The UW-Madison Libraries offer a workshop that provides an overview of the data set and how to use it within UW-Madison’s Center for High Throughput Computing (CHTC).

This workshop is divided into three one hour sessions:

  1. An overview of the data set in which we write a few scripts that process it using the Python programming language.
  2. An overview of the Center for High Throughput Computing (CHTC).
  3. A tie-it-all-together session in which attendees will run jobs that process the Web of Science data using the CHTC’s high throughput cluster.

This workshop provides a guided tour of our Web of Science CHTC Tutorial.

Workshop Resources: Code & Data Samples

We have provided code and data samples that will be used in the workshop in a Google Shared Drive:

https://drive.google.com/drive/folders/1w62g97VP4svWx_rFxdhfsOj9_dd5Vc0H

Please note that you must login to this Google Shared Drive using your UW-Madison NetID username and password. The folder is not configured to allow logins using a personal Google account, such as a GMail login.

Web of Science Explorer

The UW-Madison Libraries maintain a small Python codebase that serves as reference implementation for working with the data set. The code must be downloaded and installed locally for some of the workshop code samples to be run on your computer. Access the codebase on GitHub:

https://github.com/UW-Madison-Library/wos-explorer

Installation

If you are comfortable using the git version control software you can clone the repository for local use.

$ git clone https://github.com/UW-Madison-Library/wos-explorer.git

If you are not familiar with git, it is possible to simply download a zipped version of the codebase. Click on the Code button on the repository web page and click on the Download Zip link.

After cloning or downloading a local version of the repository you will need to build the code for installation.

  1. Change into the root directory,
  2. Run the setup script to build the package from source, and
  3. Install the package using pip.
$ cd wos-explorer
$ python setup.py sdist
$ pip install dist/wos_explorer-0.8.0.tar.gz

Note that if you downloaded a zip file, the directory name will be wos-explorer-main.
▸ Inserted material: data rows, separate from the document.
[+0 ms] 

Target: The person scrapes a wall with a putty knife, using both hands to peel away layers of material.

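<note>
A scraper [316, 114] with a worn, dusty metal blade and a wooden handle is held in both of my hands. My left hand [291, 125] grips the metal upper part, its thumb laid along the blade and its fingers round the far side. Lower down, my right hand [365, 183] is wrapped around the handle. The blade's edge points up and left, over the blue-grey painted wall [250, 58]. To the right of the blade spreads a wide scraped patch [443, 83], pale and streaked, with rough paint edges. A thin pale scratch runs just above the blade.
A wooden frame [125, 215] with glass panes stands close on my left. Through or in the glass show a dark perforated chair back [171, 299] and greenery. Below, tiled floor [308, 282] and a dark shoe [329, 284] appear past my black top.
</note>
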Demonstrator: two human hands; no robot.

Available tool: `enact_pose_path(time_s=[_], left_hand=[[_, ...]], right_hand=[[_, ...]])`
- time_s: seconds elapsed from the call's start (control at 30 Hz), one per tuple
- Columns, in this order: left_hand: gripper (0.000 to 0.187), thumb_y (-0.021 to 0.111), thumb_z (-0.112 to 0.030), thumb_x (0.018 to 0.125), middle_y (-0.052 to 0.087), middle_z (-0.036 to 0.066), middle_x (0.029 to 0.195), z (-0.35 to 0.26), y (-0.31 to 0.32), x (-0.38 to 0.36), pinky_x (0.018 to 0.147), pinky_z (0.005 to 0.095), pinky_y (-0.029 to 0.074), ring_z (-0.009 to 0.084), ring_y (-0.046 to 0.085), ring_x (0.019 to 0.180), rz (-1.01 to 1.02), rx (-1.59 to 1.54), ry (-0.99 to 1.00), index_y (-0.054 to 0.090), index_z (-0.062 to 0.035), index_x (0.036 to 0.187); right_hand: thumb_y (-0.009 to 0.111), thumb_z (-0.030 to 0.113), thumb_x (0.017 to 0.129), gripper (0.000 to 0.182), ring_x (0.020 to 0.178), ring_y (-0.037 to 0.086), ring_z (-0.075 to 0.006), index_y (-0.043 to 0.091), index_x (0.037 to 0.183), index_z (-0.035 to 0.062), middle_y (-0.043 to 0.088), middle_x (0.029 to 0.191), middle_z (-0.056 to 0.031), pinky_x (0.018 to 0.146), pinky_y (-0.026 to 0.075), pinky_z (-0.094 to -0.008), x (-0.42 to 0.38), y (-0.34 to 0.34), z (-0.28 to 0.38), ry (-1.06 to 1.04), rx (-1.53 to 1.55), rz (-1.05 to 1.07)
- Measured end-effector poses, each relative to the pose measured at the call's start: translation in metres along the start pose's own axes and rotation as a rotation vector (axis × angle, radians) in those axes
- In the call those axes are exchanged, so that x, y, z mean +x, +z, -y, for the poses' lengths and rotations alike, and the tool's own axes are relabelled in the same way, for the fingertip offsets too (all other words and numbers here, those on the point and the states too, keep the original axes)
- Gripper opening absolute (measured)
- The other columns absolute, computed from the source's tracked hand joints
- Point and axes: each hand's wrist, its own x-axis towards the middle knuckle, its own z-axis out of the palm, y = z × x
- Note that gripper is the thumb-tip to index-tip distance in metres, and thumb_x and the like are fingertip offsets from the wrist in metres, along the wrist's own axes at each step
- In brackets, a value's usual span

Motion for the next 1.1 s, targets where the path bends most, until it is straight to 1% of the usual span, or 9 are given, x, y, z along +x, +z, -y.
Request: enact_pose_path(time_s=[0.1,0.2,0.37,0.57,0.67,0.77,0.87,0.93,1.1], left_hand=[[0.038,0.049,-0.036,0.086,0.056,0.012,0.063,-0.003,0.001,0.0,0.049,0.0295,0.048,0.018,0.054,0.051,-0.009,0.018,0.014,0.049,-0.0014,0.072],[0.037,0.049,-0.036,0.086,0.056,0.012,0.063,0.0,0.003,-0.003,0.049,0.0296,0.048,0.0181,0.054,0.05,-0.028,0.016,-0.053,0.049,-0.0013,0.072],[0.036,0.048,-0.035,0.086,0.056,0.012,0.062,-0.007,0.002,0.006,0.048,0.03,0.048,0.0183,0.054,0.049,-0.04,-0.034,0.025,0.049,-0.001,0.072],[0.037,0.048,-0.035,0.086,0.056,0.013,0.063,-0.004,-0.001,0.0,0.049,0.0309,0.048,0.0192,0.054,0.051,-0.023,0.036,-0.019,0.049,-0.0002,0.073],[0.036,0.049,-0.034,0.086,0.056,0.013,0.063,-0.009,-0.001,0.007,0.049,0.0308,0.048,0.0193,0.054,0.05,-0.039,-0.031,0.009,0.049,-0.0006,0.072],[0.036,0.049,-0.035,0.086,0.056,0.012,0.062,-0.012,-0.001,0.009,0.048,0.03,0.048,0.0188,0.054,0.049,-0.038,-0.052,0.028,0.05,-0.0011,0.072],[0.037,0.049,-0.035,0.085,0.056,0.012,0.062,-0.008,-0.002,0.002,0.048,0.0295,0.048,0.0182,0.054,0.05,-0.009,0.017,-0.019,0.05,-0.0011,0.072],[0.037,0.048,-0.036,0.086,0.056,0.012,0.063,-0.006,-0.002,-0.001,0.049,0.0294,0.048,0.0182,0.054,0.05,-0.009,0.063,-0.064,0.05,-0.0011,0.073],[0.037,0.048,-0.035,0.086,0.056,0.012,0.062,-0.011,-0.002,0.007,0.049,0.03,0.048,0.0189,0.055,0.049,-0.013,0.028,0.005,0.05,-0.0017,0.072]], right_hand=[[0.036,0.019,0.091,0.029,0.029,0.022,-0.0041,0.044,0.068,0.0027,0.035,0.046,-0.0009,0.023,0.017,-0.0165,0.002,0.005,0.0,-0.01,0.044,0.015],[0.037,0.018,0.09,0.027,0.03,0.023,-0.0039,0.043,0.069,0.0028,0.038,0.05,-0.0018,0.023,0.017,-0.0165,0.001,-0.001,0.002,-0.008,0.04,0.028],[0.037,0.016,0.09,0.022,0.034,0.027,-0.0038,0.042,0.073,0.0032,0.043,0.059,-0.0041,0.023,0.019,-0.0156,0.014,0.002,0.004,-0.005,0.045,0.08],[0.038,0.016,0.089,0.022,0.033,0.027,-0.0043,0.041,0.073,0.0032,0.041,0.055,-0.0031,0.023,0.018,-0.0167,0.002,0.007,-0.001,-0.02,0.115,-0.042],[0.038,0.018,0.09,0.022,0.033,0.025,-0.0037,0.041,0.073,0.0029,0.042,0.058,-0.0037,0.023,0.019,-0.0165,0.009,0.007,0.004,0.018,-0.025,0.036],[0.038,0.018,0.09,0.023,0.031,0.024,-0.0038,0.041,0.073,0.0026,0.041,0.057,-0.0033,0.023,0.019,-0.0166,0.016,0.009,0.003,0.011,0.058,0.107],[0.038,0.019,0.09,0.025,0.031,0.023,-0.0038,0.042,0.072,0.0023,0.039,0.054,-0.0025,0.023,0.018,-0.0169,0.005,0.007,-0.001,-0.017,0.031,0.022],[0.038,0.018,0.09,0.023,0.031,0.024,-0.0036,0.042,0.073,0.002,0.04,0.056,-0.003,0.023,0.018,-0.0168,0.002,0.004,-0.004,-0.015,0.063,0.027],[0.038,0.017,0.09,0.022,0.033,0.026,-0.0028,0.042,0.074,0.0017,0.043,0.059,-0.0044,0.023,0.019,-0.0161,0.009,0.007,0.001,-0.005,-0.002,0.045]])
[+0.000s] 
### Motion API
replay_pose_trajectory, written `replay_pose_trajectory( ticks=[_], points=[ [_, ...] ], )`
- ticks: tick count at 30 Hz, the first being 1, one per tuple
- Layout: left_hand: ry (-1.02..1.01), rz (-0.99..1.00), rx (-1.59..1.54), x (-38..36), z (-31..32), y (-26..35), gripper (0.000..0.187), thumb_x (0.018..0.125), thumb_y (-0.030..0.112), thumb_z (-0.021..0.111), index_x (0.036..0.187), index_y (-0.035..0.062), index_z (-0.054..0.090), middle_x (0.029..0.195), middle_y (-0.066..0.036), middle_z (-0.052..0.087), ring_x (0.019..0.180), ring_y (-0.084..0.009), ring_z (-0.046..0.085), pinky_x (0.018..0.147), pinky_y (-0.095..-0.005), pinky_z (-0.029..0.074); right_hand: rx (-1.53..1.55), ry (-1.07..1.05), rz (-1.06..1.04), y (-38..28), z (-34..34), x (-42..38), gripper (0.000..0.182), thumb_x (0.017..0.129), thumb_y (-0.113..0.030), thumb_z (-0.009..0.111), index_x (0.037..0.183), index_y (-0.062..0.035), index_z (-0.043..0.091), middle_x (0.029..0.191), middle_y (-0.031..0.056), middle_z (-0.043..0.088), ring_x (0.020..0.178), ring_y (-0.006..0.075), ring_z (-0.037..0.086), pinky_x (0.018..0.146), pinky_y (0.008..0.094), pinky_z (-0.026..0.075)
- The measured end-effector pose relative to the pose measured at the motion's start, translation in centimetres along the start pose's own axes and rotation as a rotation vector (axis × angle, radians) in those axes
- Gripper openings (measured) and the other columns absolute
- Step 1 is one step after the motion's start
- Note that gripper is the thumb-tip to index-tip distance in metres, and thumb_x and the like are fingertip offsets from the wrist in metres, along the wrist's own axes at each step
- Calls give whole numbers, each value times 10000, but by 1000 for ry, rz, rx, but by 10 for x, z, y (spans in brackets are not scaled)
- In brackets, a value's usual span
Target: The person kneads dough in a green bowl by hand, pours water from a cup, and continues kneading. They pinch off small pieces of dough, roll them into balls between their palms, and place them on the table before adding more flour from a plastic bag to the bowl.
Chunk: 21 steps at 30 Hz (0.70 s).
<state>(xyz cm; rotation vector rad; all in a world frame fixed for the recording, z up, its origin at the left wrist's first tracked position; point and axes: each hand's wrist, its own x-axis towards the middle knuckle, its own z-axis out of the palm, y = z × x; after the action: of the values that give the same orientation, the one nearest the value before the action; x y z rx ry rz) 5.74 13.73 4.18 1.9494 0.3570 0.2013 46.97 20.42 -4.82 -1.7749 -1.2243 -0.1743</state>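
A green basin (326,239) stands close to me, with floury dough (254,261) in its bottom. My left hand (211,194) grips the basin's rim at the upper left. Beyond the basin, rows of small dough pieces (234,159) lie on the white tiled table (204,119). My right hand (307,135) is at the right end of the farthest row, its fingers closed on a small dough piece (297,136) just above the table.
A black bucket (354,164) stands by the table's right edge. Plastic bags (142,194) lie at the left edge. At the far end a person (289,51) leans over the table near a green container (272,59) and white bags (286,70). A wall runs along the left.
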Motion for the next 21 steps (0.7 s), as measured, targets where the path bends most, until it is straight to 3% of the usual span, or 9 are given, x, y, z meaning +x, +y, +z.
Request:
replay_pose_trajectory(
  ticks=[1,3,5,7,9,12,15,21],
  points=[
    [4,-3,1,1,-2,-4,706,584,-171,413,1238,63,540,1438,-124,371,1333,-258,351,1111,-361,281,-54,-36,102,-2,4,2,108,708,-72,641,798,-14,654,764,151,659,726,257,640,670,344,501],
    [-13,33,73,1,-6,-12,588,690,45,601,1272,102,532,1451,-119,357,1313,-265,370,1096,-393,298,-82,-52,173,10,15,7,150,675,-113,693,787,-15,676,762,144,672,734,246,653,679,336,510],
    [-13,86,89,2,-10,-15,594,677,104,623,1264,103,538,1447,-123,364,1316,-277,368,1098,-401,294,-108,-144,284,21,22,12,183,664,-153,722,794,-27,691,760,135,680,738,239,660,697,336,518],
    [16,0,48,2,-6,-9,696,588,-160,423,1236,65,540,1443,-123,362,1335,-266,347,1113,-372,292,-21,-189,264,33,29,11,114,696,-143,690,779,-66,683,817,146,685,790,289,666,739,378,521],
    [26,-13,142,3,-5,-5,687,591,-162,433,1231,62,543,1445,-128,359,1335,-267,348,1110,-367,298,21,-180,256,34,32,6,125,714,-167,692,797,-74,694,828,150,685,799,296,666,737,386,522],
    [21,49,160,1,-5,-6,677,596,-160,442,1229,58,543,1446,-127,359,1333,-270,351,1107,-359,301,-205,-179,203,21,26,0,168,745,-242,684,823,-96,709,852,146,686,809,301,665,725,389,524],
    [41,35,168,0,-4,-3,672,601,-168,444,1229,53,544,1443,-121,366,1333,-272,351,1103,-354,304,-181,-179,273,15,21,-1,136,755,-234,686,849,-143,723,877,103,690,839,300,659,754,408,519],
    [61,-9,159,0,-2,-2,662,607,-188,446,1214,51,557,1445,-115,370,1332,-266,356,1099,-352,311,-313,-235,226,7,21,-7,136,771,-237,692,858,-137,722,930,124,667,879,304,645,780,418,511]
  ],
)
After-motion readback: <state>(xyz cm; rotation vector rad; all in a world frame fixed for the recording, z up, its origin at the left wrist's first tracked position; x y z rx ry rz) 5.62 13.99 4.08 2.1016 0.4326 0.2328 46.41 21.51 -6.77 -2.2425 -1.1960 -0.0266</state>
This process also assumes that you have the Python package-management system pip and the package setuptools installed. Many Python installations will also install these utilities. If you see an error message while running the commands above first make sure that pip is installed. If it is not, see the installation instructions from the pip documentation website. Using pip, you can then install setuptools:

$ pip install setuptools

Prerequisites: Required Software & Development Environment

This workshop assumes you have basic experience working in a Linux/Unix command line environment and basic familiarity with the Python programming language. It is an intermediate level workshop that builds upon the skills learned, for example, in the Software Carpentry curriculum.

Terminal Program

Python scripts will be run from a Linux/Unix-style command line environment. This workshop does not use a Python environment like a Jupyter Notebook because attendees will need to use a terminal program to shell into the CHTC servers.

  • Mac: use the preinstalled Terminal app
  • Windows: install the Git for Windows suite, which will include the GitBash Unix emulator for Windows or the program PuTTY

Python 3

Any Python 3 installation should work as long as your terminal program can see the Python executable. The Anaconda suite provides a GUI installer for both Mac and Windows.

To run the code examples in this workshop you will also need a Python installation that includes the pip package-management system and the setuptools package. pip and setuptools are used to build a small code base the UW-Madison Libraries maintain from source and install it locally. See the Installation section under Web of Science Explorer above.

Programming Text Editor

Since we will not be using the same environment to edit and run our Python scripts, you will need a plain text editor. Ideally it should display line numbers for debugging and have syntax highlighting features. Microsoft’s Visual Studio Code is a great option for those who do not have one installed already.

Campus VPN Client

This will be required for connecting to CHTC servers.